Cuando el adivino puso sobre el tapete el As de oros no pudo contener un gesto contrariado. Le habían enseñado que a los clientes no había que transmitirles sensación alguna, que era necesario mostrarse como un témpano de hielo al conjurar los vaticinios.
Pero la clienta que tenía enfrente sospechó de inmediato que algo no iba bien. Bastaba con mirar a los ojos al adivino. En ellos algo negro y trágico refulgía, pero no terminaba de aflorar al exterior.
-¿Va todo bien?- quiso asegurarse la clienta. Esperaba una respuesta neutra a la que tanto la tenían acostumbrada.
-Sí, sí. Es que esta carta, y encima del revés…- se le escapó al adivino. Era como responder que tu hijo no era tan feo a las observaciones de las vecinas y sin embargo tener prohibidos los espejos dentro de tu propia casa. Hay certidumbres innegables.
-Pero en el amor, ¿me irá bien verdad?- arremetía de nuevo la clienta.
El adivino siguió a lo suyo y prefirió no responder. Sus hábiles manos de pronto habían perdido la premura, la precisión, y las cartas más que salir con orden y concierto, parecían abandonar el mazo expelidas por una fuerza invisible y caótica.
-En líneas generales, sí. Pero verá, su marido…- inició el adivino la explicación una vez hubo dispuesto todas las cartas sobre el verde paño.
-¡Oiga, espere, que yo no estoy casada!- le cortó la clienta.
Aquí es donde los adivinos, los buenos adivinos, saben mostrar su don. Cuando los pillan en un renuncio y requiebran y reconducen la visión al instante.
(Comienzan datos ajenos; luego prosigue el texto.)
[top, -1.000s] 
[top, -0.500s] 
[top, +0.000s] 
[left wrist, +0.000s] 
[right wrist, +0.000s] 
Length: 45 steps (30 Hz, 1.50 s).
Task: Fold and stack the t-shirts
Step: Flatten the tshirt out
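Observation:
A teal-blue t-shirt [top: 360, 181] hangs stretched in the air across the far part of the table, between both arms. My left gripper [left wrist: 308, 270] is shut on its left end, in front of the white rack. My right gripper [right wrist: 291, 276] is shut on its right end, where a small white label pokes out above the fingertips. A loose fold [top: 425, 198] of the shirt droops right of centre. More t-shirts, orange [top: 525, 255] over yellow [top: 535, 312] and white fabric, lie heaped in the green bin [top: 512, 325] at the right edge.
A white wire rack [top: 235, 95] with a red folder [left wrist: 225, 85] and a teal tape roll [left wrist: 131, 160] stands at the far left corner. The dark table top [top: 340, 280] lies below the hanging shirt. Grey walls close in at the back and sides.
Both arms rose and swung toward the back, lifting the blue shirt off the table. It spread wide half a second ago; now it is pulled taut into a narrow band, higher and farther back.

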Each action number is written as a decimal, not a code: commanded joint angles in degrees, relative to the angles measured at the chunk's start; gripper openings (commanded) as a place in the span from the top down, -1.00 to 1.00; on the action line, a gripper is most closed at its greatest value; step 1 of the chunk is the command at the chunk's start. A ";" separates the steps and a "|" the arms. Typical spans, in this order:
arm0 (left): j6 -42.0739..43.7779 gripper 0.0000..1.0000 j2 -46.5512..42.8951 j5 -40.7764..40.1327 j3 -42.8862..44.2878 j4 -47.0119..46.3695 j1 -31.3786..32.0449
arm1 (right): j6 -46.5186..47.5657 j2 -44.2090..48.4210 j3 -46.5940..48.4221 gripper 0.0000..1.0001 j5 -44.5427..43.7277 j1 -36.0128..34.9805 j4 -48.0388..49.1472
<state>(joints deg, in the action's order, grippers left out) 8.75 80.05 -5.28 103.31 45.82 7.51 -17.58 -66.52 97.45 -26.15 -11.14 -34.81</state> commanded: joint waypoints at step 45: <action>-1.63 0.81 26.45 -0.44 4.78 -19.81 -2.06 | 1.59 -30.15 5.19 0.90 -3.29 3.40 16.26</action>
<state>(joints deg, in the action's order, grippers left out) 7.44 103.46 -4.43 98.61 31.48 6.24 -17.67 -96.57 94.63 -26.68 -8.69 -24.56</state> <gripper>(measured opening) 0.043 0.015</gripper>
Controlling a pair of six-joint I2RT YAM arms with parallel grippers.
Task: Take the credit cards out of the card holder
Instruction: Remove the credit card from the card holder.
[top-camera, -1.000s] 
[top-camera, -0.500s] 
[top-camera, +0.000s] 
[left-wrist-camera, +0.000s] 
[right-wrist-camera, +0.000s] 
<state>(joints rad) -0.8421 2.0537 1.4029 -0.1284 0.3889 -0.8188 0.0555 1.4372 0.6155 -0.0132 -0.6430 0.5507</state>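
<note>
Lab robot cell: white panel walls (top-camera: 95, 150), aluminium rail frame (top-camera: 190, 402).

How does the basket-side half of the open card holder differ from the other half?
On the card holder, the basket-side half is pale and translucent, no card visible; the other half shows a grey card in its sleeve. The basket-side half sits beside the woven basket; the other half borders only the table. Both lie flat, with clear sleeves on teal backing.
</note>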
-Pues su novio- corrigió ipso facto.
-¡Si soy lesbiana!- Golpeó con una mazo imaginario al adivino, que se quedó aturdido, desamparado, como si de pronto, su arte se hubiera esfumado y al huir dejara en prenda la cáscara de un ser humano corriente y moliente. Allí, frente a su clienta, mirándola fijamente a aquellos ojos cada vez más iracundos, guardó silencio y se vino abajo. No tardó en echarse a llorar.
Continuó así mucho después de que aquella clienta abandonara su despacho, despotricando, y lo peor es que no lo hizo antes de haber recuperado hasta el último euro de la consulta. Y gracias, porque incluso amenazó con llamar a la policía.
La crisis actual, es lo que tiene. Juan Mendoza, albañil de primera, era sobre todo un gran jugador de Mus. El trabajo había ido escaseando poco a poco, hasta que llegó a un punto crítico.
Pensó que si montaba una pequeña consulta de artes adivinatorias, sacaría unos cuartillos para ir tirando. Total, el trabajo era fácil y requería poca inversión y clientes, en ésta época de tribulaciones tan espantosa, no le iban a faltar.
Aquel maldito As de oros le trajo a la memoria los buenos tiempos de la partida en el bar antes del tajo. Supongo que eso fue todo.